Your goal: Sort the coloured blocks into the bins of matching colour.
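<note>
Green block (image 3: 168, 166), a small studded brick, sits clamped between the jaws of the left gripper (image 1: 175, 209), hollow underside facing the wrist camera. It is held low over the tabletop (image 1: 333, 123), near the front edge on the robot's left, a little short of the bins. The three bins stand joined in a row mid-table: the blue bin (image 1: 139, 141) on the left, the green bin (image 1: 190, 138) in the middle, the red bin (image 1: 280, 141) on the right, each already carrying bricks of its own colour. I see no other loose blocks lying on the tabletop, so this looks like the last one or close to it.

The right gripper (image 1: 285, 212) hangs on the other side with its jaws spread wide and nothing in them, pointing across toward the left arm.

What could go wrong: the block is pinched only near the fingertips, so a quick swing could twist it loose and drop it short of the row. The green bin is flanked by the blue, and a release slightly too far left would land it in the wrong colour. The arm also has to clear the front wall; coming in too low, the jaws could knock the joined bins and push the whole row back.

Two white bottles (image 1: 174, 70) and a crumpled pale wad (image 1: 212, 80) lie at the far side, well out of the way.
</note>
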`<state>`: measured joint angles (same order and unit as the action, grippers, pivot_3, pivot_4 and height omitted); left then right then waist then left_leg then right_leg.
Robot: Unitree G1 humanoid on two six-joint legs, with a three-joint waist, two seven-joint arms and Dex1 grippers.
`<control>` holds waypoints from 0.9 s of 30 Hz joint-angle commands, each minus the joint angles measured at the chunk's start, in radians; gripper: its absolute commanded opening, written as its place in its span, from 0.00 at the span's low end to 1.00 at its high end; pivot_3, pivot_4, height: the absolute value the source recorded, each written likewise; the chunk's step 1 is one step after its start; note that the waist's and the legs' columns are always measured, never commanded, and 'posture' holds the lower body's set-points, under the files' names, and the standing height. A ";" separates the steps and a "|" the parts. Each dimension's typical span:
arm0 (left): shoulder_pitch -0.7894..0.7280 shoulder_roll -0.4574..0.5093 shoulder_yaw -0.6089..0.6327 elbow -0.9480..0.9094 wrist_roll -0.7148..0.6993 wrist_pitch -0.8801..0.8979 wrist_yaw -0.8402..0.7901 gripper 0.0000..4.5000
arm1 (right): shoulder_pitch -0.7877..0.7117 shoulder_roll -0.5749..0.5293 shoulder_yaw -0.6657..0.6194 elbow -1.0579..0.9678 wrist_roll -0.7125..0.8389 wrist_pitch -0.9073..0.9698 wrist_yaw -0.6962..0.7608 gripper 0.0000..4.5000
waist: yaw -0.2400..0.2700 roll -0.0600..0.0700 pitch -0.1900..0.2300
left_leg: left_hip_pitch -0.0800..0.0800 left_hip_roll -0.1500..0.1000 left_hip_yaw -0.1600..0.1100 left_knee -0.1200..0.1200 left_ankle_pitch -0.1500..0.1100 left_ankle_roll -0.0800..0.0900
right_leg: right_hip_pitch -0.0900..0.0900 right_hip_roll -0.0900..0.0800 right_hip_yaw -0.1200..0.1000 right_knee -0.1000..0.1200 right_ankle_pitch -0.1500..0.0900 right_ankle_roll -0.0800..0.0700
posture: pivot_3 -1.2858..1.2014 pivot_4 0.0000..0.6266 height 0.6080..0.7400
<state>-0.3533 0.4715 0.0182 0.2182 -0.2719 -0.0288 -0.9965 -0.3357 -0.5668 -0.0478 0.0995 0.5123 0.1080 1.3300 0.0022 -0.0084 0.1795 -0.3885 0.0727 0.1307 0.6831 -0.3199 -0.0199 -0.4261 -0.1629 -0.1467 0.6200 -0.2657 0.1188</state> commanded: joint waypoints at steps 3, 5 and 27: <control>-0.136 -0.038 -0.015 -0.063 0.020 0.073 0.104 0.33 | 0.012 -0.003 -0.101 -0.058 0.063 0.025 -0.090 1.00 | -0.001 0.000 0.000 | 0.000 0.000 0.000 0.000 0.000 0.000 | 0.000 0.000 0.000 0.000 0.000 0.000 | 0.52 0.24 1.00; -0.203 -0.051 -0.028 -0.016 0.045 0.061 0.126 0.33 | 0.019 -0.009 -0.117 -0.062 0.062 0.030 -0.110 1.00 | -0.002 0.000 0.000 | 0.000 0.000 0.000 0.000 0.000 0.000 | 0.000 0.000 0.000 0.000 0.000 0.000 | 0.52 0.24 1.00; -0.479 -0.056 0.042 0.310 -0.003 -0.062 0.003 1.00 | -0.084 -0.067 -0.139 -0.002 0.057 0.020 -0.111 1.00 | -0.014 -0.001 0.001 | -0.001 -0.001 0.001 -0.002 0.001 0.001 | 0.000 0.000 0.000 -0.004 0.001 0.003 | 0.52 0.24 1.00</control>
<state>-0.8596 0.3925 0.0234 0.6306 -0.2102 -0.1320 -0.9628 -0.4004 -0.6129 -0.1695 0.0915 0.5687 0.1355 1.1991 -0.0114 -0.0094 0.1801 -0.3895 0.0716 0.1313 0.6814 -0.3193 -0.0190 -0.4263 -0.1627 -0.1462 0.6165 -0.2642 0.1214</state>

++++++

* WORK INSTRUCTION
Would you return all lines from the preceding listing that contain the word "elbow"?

* YOUR SOLUTION
arm0 (left): shoulder_pitch -0.7894..0.7280 shoulder_roll -0.4574..0.5093 shoulder_yaw -0.6089..0.6327 elbow -0.9480..0.9094 wrist_roll -0.7148..0.6993 wrist_pitch -0.8801..0.8979 wrist_yaw -0.8402..0.7901 gripper 0.0000..4.5000
arm1 (right): shoulder_pitch -0.7877..0.7117 shoulder_roll -0.5749..0.5293 shoulder_yaw -0.6657..0.6194 elbow -1.0579..0.9678 wrist_roll -0.7125..0.8389 wrist_pitch -0.9073..0.9698 wrist_yaw -0.6962..0.7608 gripper 0.0000..4.5000

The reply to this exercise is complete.